After breakfast we head out and enjoy a stop along the Firehole Falls Loop. We continue on to Fountain Paint Pots to walk the boardwalk loop there. Then it’s on to Grand Prismatic Spring and then the Upper Geyser Basin, which holds not only Old Faithful Geyser but also a host of other impressive features such as Grand, Beehive, Riverside, and Castle Geysers and Morning Glory Pool. We take time to walk the loop that winds between them.

Walking back along the Firehole River is memorable. As we travel in three mini-vans for ease of carrying gear and stopping for wildlife, we can offer options this afternoon. Some may want to return to West Yellowstone for free time or to experience the Wolf and Grizzly Discovery Center. Others may wish to do more photography and birding along the Madison on the route home. Some may want to linger in the area for sunset light over one of the thermal areas on our return drive back.

This is a free night for dinner as we may be on different schedules, and in West Yellowstone restaurants abound. You are welcome to join the guides or strike out on your own.
Accommodations at the Three Bears Lodge (B,L)

Sat., Sept. 24 : West Thumb | Lake | Hayden Valley | Grand Canyon of the Yellowstone | Dunraven Pass

Today is a full but rewarding day.

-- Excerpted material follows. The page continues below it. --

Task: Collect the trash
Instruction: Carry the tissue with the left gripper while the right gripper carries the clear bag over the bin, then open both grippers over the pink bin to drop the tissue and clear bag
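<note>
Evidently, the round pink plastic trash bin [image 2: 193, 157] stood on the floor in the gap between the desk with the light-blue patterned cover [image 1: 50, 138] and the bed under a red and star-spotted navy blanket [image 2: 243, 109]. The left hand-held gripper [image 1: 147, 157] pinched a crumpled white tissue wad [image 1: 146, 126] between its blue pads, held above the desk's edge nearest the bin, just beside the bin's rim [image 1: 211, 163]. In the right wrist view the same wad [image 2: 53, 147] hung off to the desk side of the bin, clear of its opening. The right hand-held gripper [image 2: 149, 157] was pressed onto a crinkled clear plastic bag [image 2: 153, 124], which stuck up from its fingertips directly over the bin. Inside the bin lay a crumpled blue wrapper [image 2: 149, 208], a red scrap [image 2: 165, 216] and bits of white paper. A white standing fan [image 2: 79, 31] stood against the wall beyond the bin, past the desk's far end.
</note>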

We leave West Yellowstone in the morning to drive the grand loop, this time going beyond Old Faithful over Craig Pass to reach the West Thumb Geyser Basin, a small thermal wonderland right on the lake. We walk a loop here that is often good for birding, with a chance to see Fox Sparrow, Pine Grosbeak, or Red Crossbill.

From here we continue up to Lake, where we make a stop to see the famous Lake Hotel and take a break. At the lakeshore we may find Western Grebe. LeHardy Rapids is our next stop, with hopes of finding late season Harlequin Duck. Hayden Valley is one of the most beautiful landscapes of the park and also home to Bison, Sandhill Crane, a resident wolf pack, and raptors.

At the Grand Canyon of the Yellowstone we have lunch, and take time to also stop at viewpoints from the famed Hayden Valley and the Upper and Lower Falls of the Yellowstone River. Enjoy exhibits on the park’s geology and lunch at Canyon. We may take a peek up Dunraven Pass if we hear of recent bear sightings, and eventually we head back passing by Norris Geyser Basin before returning to West Yellowstone. Herds of Elk should be seen along the Madison River, and with luck we watch the antics and hear the bugle of courting males.
Accommodations at Three Bears Lodge, West Yellowstone (B,L,D)

Sun., Sept. 25 : South to Grand Teton National Park | Jackson Hole

We head back through Yellowstone Park today, always an adventure as wildlife abounds. We enjoy the Artist’s Paint Pot Drive and a few of the smaller geyser basins along the way. At West Thumb we take a rest stop, then turn south towards Grand Teton National Park. There are scenic waterfalls and some grand meadows along the route. At the Snake River we get out and do some birding as this is a natural corridor for migratory birds.

We stop at Jackson Lake Lodge for lunch with a million dollar view and chance to scan for Moose, Sandhill Crane and other wildlife. At Oxbow Lake we may find White Pelican, a host of waterfowl including Barrow’s Goldeneye, and with luck River Otter. Fall color from all of these pull-offs can be breathtaking with the mountains behind.
We arrive in Jackson with time to check a local boardwalk along a wetland area that is great for birding before checking into our lodgings. It’s hard to choose a restaurant here but we are sure to choose a favorite.
Accommodations at Jackson Hole, Wyoming (B,L,D)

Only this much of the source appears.